I love tracking down a good story. So I was excited to receive in the post this weekend a package of roughly 60 pages of old, yellowing paper: notes for a book that was never finished on John McLaren – the extraordinary Scotsman that built Golden Gate Park (and many other parks), who was at the epicenter of San Francisco life in its most turbulent and fascinating times and who I have decided to write a book about.
The papers are an assortment of handwritten notes and typed-up pages and have already given me a series of new leads on stories told by McLaren himself that I have yet to find in the hundreds of newspaper articles written about him during his life.

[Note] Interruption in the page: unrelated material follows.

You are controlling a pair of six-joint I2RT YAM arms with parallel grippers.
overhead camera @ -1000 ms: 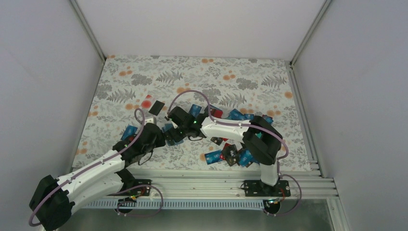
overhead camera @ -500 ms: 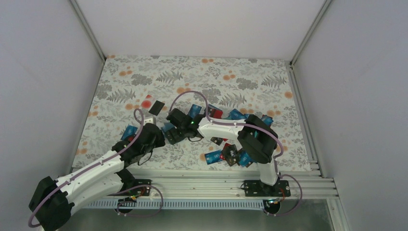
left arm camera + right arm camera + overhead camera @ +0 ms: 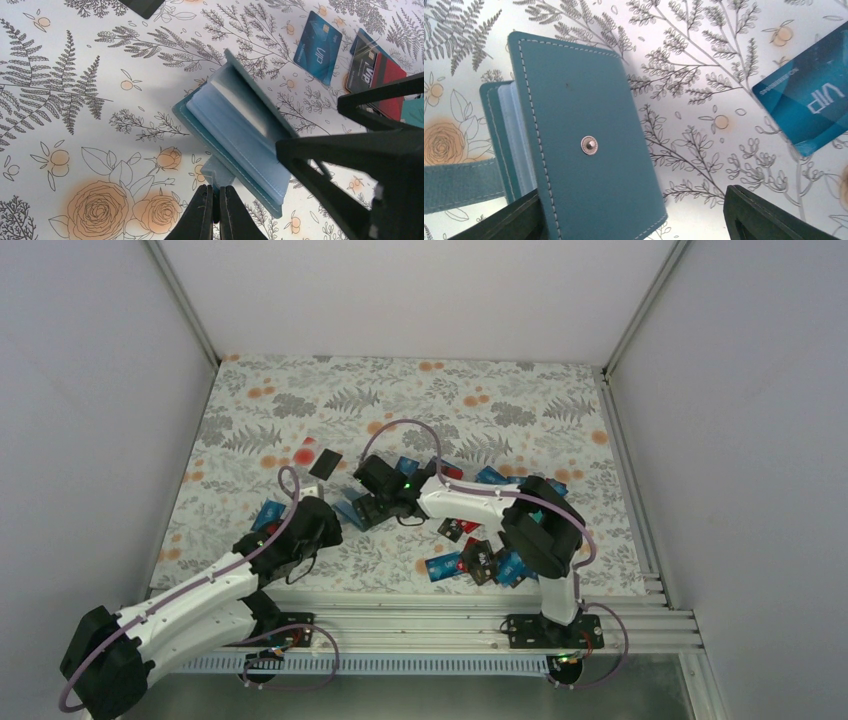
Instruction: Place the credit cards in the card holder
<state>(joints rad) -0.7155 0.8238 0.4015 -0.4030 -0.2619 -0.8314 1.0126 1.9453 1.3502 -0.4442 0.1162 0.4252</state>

One appears to be the original telegram sent by the Board of San Francisco’s Parks Committee to McLaren informing him that he had just become Assistant Superintendent to Golden Gate Park – the exact moment his life and career took off. I can only assume McLaren kept it for 50-odd years and then handed it over to his would-be biography.
The documents come courtesy – and on loan – from Maridhu McLeod, about who I found a very brief mention in a book published in 1988 by Tom Girvan Aikman – whose grandmother was McLaren’s sister. Mrs McLeod’s father knew McLaren and had planned to write a book about him but the Second World War intervened and McLaren died (aged 96) before they could pick it back up.
Thanks to the wonders of the internet, I managed to find Mrs McLeod – in her eighties and living only about 30 minutes drive from me. I sent her a letter, she emailed me back, we spoke and she sent me the tranche of her father’s papers to look through. It turns out that her father knew McLaren pretty well thanks to being married to McLaren’s god-daughter. He was also a writer – and it’s been really interesting to see how another writer was approaching the same topic as me. I found a list of questions to be answered – and nearly all of them are also on my list; except of course he – Owen Holmes – intended to actually ask John McLaren.
I’m working my way through them but I can’t help but be struck by the fact that these papers still exist. They were kept by him, and then by his daughter, who was a toddler when they were written. It’s just a collection of paper that could have been discarded at any point over who knows how many clear-outs and job changes and house moves. But they were retained; I like to think because both Owen Holmes and his daughter knew that there was a great untold story here about a remarkable man whose life needs to be known.
It’s as if a hand has reached out from the past, holding a baton, and thrust it into my hand.